Segment Open

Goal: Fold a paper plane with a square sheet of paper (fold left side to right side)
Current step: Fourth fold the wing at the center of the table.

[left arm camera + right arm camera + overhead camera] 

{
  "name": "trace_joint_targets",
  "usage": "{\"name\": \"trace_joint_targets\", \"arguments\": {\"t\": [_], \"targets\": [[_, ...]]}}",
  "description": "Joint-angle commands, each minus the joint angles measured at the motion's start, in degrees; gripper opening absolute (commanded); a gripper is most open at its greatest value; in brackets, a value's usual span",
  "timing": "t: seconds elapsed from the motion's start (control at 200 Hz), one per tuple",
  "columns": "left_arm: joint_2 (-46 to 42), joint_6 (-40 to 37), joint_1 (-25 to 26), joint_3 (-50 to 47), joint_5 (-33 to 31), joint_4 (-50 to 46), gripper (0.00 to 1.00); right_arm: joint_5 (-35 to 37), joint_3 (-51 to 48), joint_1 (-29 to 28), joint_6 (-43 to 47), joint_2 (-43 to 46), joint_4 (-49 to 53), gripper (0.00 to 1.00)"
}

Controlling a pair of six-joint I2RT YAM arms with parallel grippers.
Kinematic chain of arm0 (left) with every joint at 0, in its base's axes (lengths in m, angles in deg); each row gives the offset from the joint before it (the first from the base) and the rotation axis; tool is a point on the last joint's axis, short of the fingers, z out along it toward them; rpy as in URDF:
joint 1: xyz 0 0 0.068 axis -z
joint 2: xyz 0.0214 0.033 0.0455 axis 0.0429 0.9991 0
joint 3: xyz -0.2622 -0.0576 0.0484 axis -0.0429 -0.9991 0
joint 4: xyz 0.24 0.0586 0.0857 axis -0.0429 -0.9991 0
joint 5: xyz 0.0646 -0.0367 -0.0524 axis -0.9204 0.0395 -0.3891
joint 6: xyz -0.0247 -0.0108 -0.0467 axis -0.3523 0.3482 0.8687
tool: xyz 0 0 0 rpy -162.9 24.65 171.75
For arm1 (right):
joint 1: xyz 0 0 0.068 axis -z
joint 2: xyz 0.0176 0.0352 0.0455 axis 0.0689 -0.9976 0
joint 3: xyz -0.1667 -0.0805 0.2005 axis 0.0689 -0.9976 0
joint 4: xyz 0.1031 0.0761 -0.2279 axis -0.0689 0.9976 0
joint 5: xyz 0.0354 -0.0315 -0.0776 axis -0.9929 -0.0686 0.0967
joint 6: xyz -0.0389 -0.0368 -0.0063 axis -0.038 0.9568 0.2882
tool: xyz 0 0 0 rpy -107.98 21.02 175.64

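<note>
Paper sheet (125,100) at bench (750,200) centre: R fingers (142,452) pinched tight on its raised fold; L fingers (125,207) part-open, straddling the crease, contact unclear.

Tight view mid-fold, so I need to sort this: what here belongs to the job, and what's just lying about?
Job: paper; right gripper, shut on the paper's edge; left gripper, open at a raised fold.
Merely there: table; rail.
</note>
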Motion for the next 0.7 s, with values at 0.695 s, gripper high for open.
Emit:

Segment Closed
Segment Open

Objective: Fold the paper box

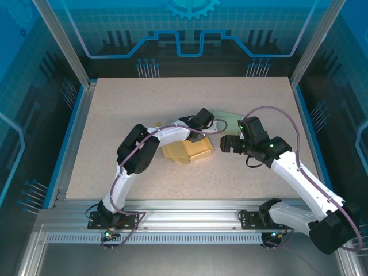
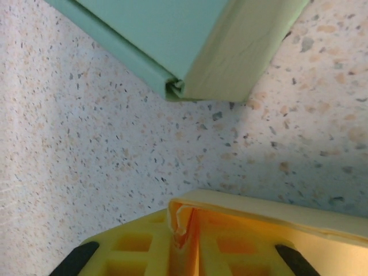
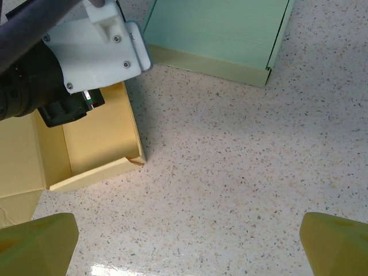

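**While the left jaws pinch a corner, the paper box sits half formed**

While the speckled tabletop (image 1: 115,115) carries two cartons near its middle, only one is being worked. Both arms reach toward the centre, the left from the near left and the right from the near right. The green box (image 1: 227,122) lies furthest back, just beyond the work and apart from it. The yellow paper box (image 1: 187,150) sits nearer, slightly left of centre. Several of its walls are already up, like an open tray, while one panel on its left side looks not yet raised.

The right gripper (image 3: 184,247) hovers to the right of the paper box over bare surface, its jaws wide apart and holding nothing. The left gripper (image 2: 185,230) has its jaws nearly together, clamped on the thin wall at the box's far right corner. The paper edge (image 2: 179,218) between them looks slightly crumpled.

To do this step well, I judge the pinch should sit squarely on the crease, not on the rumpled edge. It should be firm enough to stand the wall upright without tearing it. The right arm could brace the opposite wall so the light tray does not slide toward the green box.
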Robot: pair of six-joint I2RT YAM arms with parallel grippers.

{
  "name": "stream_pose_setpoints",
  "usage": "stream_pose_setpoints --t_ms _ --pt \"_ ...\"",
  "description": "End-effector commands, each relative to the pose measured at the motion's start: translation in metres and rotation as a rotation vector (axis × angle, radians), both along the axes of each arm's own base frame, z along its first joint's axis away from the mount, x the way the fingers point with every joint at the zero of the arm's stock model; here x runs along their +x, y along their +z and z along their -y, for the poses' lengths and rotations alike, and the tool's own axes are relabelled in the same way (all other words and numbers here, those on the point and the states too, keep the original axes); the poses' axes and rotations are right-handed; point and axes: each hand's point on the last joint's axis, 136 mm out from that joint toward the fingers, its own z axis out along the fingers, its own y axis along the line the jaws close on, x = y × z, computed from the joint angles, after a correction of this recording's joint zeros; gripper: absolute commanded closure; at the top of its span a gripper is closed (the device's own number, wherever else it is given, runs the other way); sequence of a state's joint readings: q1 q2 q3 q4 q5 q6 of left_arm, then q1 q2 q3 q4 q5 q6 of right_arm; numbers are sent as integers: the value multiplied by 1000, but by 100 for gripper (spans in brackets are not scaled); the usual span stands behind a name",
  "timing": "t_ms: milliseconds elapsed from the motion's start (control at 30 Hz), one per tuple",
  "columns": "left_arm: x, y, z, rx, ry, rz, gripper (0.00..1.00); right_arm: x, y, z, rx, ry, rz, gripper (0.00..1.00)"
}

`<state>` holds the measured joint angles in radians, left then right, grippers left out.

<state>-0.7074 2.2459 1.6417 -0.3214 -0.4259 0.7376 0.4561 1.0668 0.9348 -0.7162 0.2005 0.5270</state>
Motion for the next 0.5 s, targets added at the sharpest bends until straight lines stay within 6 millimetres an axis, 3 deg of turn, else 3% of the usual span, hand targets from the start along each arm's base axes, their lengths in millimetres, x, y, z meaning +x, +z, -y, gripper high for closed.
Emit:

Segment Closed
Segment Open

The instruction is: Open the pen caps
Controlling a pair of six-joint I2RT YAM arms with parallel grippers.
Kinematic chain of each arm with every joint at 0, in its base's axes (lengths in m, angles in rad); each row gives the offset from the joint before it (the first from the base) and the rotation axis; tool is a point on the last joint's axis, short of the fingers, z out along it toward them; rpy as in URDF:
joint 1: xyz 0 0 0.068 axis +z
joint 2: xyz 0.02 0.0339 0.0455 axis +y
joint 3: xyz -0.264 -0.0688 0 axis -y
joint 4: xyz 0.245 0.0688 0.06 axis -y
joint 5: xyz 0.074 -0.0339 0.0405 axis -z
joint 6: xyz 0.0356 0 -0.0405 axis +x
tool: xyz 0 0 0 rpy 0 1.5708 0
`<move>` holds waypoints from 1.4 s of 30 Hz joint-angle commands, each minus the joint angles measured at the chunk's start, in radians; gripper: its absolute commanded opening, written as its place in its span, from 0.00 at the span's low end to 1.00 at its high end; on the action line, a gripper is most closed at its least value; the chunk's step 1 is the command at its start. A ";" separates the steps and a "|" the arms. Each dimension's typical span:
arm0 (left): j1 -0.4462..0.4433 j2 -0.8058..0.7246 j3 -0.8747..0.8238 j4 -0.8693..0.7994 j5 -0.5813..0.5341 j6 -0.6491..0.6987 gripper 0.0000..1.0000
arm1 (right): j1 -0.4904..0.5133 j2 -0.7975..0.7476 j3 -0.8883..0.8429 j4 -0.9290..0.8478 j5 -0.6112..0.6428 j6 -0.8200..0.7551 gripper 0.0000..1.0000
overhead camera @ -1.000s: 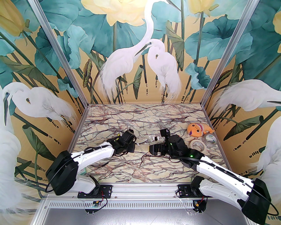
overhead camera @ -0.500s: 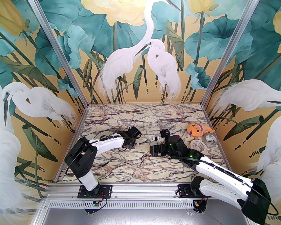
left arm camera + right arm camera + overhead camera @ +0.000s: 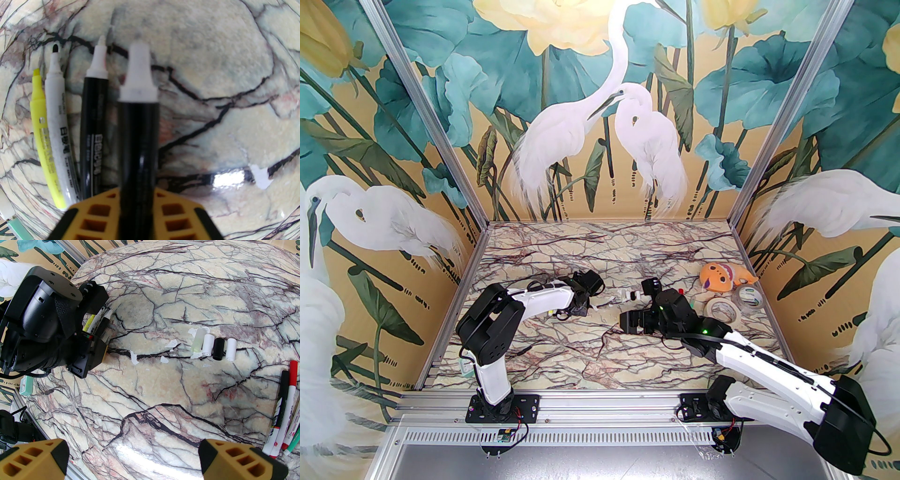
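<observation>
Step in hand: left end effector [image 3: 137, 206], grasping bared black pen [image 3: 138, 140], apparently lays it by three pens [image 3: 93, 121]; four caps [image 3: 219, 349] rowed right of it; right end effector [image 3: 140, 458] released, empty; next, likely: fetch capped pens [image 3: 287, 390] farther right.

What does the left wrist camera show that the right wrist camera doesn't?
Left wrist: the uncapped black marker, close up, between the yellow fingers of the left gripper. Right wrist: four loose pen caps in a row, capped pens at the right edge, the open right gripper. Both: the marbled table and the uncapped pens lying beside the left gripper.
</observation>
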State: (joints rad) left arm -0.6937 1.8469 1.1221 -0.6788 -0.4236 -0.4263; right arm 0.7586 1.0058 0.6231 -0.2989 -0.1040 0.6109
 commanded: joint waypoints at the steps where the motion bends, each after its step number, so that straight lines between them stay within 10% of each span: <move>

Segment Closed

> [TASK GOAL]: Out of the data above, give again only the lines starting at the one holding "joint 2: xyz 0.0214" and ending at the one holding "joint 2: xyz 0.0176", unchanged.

> [EXERCISE RESULT]:
joint 2: xyz 0.0214 0.033 0.0455 axis 0.0429 0.9991 0
joint 3: xyz -0.2622 -0.0576 0.0484 axis -0.0429 -0.9991 0
joint 4: xyz 0.24 0.0586 0.0857 axis -0.0429 -0.9991 0
joint 5: xyz 0.0646 -0.0367 -0.0524 axis -0.9204 0.0395 -0.3891
joint 6: xyz -0.0247 -0.0108 -0.0467 axis -0.3523 0.3482 0.8687
tool: xyz 0 0 0 rpy -162.9 24.65 171.75
For arm1 (right):
joint 1: xyz 0 0 0.068 axis -z
joint 2: xyz 0.0176 0.0352 0.0455 axis 0.0689 -0.9976 0

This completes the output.